End-of-the-semester dorm dumpster diving insanity. How I go dumpster diving for profit, spending a day digging through dumpsters for resellable books on college move-out day.
Dumpster diving for profit: Profiting from students losing their minds
Every year, usually in late-May, college students nationwide lose their minds. The semester ends, and they throw seemingly everything they own into dumpsters behind their dorms.
They’re going home for the summer, their parents are paying for everything anyway, and rather than transport their expensive printer or lava lamp (two things I found this year), they throw it right into the dorm dumpster.
Then I show up, pull out the good stuff, and sell it on Amazon for tons of money.
This is a short story about one day in the life of an Amazon-selling dumpster diver, and dumpster diving for profit on a college campus.
My long-running addiction to profitable trash
I’ve been indulging in the end-of-the-semester college trash feast my entire adult life.
One item dorm residents find especially suited for dumpsters are books.
This is my analysis as to why students throw away so many books:
- They probably have a lot of bad memories of long nights studying attached to those books, and don’t ever want to see them again.
- The college bookstore isn’t going to buy back everything. Such as slightly outdated textbooks (that still have Amazon value), or exotic books that the bookstore doesn’t even carry.
- Books are heavy and cumbersome to move.
And so, a ton of profitable books get thrown out on any college campus this time of year. Making this among the easiest ways to dumpster dive for profit.
Moving to a college town and plotting my dumpster diving attack
Recently, I moved literally across the street from one of the top 50 biggest schools in the US. I anticipated this year being the biggest ever for dumpster diving profitable books.
When finals week hit, I had planned ahead and was ready to strike. I had mapped out every dorm on campus, and planned the shortest route between each.
Timing the dumpster heist is always tricky. Finals ends on different days for different students, and the slow rumbling exodus of students lasts an entire week.There is no narrow of time where all the trash gets thrown out.
One approach is to make multiple trips to the same dumpster. But dorm dumpsters are huge, and you run the risk of going through a lot of the same throwaways again.
So my preferred tactic is to determine the day most students are going to leaving town, and go out the day before. If finals ends on a Friday, most students are wrapping up Thursday; making Wednesday or Thursday the optimal time to go dumpster diving for profit.

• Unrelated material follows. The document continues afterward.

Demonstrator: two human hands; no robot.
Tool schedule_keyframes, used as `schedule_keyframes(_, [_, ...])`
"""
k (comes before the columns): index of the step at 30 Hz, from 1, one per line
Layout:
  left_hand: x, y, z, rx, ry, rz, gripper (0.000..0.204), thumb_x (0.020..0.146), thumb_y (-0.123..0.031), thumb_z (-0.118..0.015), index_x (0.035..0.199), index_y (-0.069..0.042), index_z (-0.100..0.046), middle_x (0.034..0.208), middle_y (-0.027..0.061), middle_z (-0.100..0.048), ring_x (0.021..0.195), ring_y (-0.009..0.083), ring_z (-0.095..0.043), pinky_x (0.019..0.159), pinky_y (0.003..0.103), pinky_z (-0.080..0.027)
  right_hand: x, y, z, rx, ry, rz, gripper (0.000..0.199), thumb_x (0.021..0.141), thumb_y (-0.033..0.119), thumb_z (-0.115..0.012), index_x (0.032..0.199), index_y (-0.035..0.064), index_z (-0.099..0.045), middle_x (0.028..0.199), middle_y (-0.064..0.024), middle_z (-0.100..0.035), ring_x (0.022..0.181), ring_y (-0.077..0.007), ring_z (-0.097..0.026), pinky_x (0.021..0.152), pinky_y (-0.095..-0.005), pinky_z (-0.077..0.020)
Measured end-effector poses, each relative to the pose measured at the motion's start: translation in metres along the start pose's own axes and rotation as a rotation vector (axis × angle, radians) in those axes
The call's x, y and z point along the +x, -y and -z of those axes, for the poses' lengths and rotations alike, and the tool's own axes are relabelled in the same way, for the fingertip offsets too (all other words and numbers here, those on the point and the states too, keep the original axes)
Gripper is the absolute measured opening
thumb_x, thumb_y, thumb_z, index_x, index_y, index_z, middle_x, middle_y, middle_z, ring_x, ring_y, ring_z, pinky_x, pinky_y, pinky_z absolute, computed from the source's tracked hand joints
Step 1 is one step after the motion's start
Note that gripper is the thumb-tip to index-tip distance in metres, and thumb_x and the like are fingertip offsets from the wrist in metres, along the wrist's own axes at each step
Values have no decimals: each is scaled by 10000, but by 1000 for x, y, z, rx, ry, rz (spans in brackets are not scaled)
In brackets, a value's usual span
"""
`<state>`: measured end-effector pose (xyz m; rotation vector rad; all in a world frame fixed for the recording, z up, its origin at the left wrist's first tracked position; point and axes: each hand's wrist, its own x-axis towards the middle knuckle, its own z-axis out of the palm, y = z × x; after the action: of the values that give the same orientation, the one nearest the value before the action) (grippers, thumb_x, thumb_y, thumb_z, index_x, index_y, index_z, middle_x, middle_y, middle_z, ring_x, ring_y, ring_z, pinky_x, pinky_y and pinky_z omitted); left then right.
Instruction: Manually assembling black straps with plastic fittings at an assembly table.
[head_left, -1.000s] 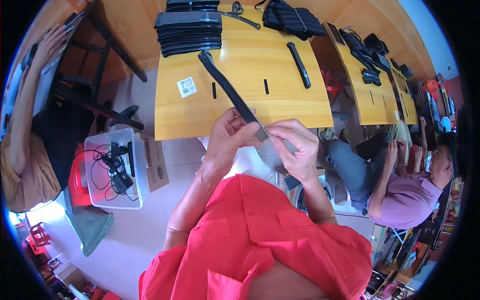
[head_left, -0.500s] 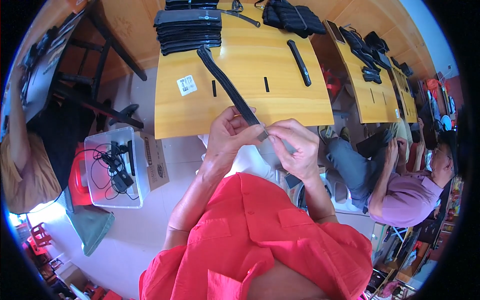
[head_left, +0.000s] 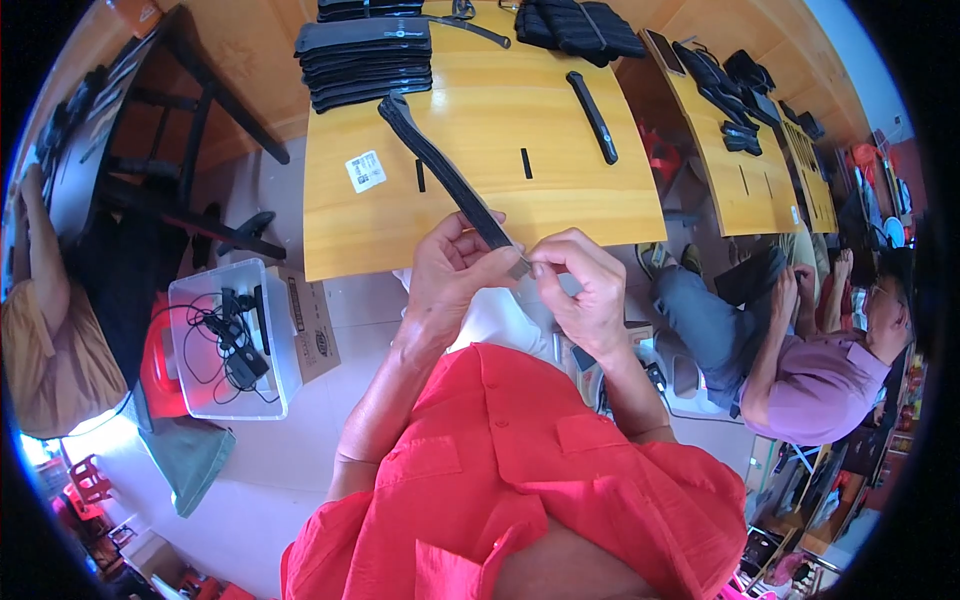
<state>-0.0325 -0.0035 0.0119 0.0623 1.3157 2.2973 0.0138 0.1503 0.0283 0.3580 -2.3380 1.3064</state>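
A long black strap (head_left: 440, 160) slants from over the wooden table (head_left: 470, 215) down to my hands at its near edge. My left hand (head_left: 450, 275) is closed around the strap near its lower end, thumb on top. At that end, my right hand (head_left: 585, 290) is closed in a pinch with thumb and forefinger; whatever tiny part lies between the fingertips is too small to make out. Another black strap (head_left: 593, 117) lies on the right of the table. A tall stack of black straps (head_left: 362, 62) stands at the far left, near a white label (head_left: 366, 171).
A bundle of black straps (head_left: 580, 30) lies at the table's far right. A clear plastic bin (head_left: 283, 345) with black cables stands on the floor at left, beside a cardboard box (head_left: 315, 320). Co-workers sit at left and at right (head_left: 815, 385), where another table (head_left: 745, 205) stands.
My right hand has shifted slightly left, its fingers bending differently at the strap's end. My left hand keeps its hold. The whole view has shifted a little.
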Motion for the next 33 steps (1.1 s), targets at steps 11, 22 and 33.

This year, I opted for a Thursday.
Executing the dumpster mission
I started late-afternoon, hoping to run into as few students as possible. I also brought a 24-year-old friend this time, for two reasons. One, for the company. Two, having someone more “college aged” made me (in my 30s) look a little less weird.
I noticed major development upon pulling up to the first dorm: next to the dumpster, was a giant Goodwill donation bin. This was an entirely new phenomenon. Goodwill setting donation bins next to dorm dumpsters is a smart move… for them. Bad for dumpster divers.
Fortunately, walking the extra 20 feet to the Goodwill bin is too much for some students. Because right away we found a giant Chihuly art book selling for $30. This dumpster diving for profit mission was off to a good start.
In the neighboring dorm, we pulled several more textbooks from the massive dumpster. We also met several other dumpster divers doing the same thing (looking for housewares, not books.)
The next dumpster had no books, and we broke for dinner.
Nature conspires to sabotage everything
That’s when things took a turn.
I had huge ambitions of spending the next 8 hours going through each of the 10 dorm dumpsters well into the night, but…. It was not to be.
It started to rain. Hard. Like, apocalyptic rain. As with my recent recycling center score-slash-tragedy, the elements were threatening to destroy hundreds (or thousands) of dollars in profitable books.
We took our scavenging indoors, to an empty dorm that had tons of discards students had left in the lobby. There was a lot of useful items I intended to take home (nice speakers, a great couch)… but no books.
At that point, we had to abort. But I wasn’t giving up. I knew there were hundreds of books in dumpsters all over campus at that moment. Even if most of them were destroyed in the rain, they couldn’t all be destroyed…
My dumpster diving for profit comeback
The next day I did a walking tour of the remaining dorm dumpsters. I quickly found three that were under shelter and untouched by the storm. Between them, I found a dozen books to resell and a sealed box of Avery labels – all worth money on Amazon.
The final total from my college dumpster mission
- Total yield: 19 books
- Total listing price: $286.51
- Average Sales Rank: 676,540
- Time spent: 3 hours.
- Projected profit: $171.60
Final take: Success?
After dumpster diving for profit for many years, I can say this was probably the least profitable end-of-the-year college dorm dumpster mission I’ve ever had. $171 isn’t exactly an impressive number. But it was still absolutely worth my time, and a ton of fun.
-Peter Valley
PS: If you’re wondering, I got the speakers and the couch from the dorm lobby. In addition, I got a lamp, printer, whiteboard, boxes of Emergen-C, and enough laundry detergent to last a couple years.


Hello,
Where do you go to speak with to find out when the last day of school is. Thank you.
Do a quick Google search to find out when the last day of finals is, and go a day or two before that.